During our report in Immersion in Poland in Krakow, we spoke with several Ukrainian refugees who agreed to tell us their story. Discover Maryna's testimony.
We are in Krakow, Poland, in the garden of the couple of pastors who run the Nowe Przymierze church (New Alliance in French, editor's note), Wojtek and Kirsten Kukulski. For several months, the couple has welcomed Maryna and her son Mark.
Her child on her knees, a sad smile on her face, she tells us her story.
She explains to us that on February 24, like all Ukrainians, she heard that war had been declared but that she did not believe it. “We all went to work normally in the morning,” says Maryna. That day, she turned on the screen of her television, it was black with a message written in capital letters that said: “It has started”.
For about ten days, Maryna, her husband Sergei and their two children stayed at their home in Kharkiv. As the bombardments became more and more violent and regular, they moved to his parents' house. She says they hid in the basement during the attacks until they realized it was just as dangerous because the building was in danger of collapsing on top of them. The more the days passed, the more Maryna felt her anxiety grow, she was thinking above all of the safety of her son Mark, who will be 6 years old in a few weeks.
One morning, she decided to leave, taking only a backpack containing some things for her son. She tells us about her journey on foot to the station.
Maryna describes a compact crowd, the cries, the agitation, the fear. Eventually, they managed to board a packed train. In a compartment with berths designed to accommodate four travelers, eighteen people huddled together. After several hours of grueling journeys, they finally arrived in Lviv. It was there that she decided to leave her country to join Poland with Mark.
Her husband Sergei and her eldest son, aged 19, stayed behind to take up arms.
When she made this decision, Maryna had already been in touch for a few days with Kirsten Kukulski, via Instagram. Kirsten has an Instagram account dedicated to her knitting activities, a passion shared by Maryna who liked one of her stories. When Kirsten saw that someone from Ukraine had reacted to one of her posts, she reached out to show her support. After exchanging several messages, she encouraged him to let her know if she chose to leave Ukraine.
So, after four days of travel, Maryna and Mark were met at the Krakow train station by Wojtek and Kirsten who were waiting for them on the platform.
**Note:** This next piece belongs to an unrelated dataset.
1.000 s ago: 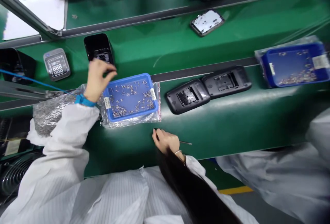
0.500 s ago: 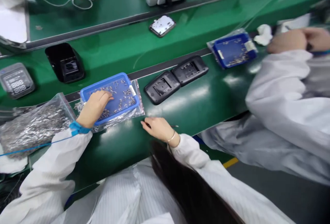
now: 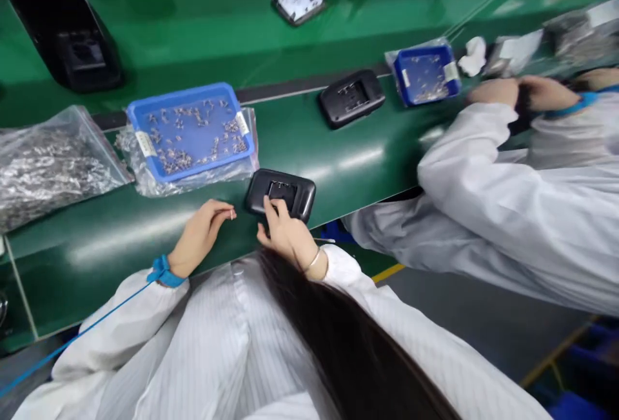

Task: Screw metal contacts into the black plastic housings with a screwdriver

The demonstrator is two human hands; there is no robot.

Since then, they have been living with the couple who have three children. She talks about her gratitude for everything they have given her, starting with shelter, security, as well as clothes, food and above all, hope.
Today Mark is in school and after only a few months he is already beginning to speak Polish. Maryna has found a job, she cleans for a few hours a week in her son's school and is learning the language of her new country. Because the Ukrainian wants to settle permanently in Poland and hopes that at the end of the war her husband will be able to join her.
She entrusts us with emotion to exchange with him every day by telephone. Her son also writes to her every day, letting her know that he is still alive.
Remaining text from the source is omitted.